WORK REQUIRED: A word-for-word transcription of the data below is required.
————
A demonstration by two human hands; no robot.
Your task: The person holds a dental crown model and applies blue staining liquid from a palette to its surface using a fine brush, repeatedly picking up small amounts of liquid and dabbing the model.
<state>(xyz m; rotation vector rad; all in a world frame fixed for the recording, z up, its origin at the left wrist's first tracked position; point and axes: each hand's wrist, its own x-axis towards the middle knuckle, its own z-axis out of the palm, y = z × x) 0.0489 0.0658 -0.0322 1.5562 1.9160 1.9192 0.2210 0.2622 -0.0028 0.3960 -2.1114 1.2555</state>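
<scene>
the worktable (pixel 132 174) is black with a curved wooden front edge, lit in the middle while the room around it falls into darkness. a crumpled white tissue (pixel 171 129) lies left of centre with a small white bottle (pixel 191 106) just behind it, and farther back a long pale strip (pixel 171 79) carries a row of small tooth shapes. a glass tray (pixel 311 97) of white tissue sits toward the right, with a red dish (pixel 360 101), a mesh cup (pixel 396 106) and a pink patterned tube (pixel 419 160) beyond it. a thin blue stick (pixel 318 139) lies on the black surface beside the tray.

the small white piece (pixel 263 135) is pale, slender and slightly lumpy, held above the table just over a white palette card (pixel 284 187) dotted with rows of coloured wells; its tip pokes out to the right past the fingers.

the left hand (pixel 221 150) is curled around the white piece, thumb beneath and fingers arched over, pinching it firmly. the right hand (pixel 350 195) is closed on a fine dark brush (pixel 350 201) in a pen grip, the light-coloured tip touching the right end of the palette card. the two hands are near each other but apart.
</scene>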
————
SOLUTION TO THE EXERCISE:
A demonstration by two human hands; no robot.
Your task: The person holds a dental crown model and applies blue staining liquid from a palette to its surface using a fine brush, repeatedly picking up small amounts of liquid and dabbing the model.
<state>(xyz m; rotation vector rad; all in a world frame fixed for the recording, z up, its origin at the left wrist's first tracked position; point and axes: each hand's wrist, its own x-axis towards the middle knuckle, its own z-axis out of the palm, y = z × x) 0.0489 0.0658 -0.0322 1.5562 1.9160 1.9192 0.2210 0.2622 -0.0028 0.3960 -2.1114 1.2555</state>
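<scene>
the worktable (pixel 132 174) is black with a curved wooden front edge, lit in the middle while the room around it falls into darkness. a crumpled white tissue (pixel 171 129) lies left of centre with a small white bottle (pixel 191 106) just behind it, and farther back a long pale strip (pixel 171 79) carries a row of small tooth shapes. a glass tray (pixel 311 97) of white tissue sits toward the right, with a red dish (pixel 360 101), a mesh cup (pixel 396 106) and a pink patterned tube (pixel 419 160) beyond it. a thin blue stick (pixel 318 139) lies on the black surface beside the tray.

the small white piece (pixel 263 135) is pale, slender and slightly lumpy, held above the table just over a white palette card (pixel 284 187) dotted with rows of coloured wells; its tip pokes out to the right past the fingers.

the left hand (pixel 221 150) is curled around the white piece, thumb beneath and fingers arched over, pinching it firmly. the right hand (pixel 350 195) is closed on a fine dark brush (pixel 350 201) in a pen grip, the light-coloured tip touching the right end of the palette card. the two hands are near each other but apart.
</scene>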

No more output will be given.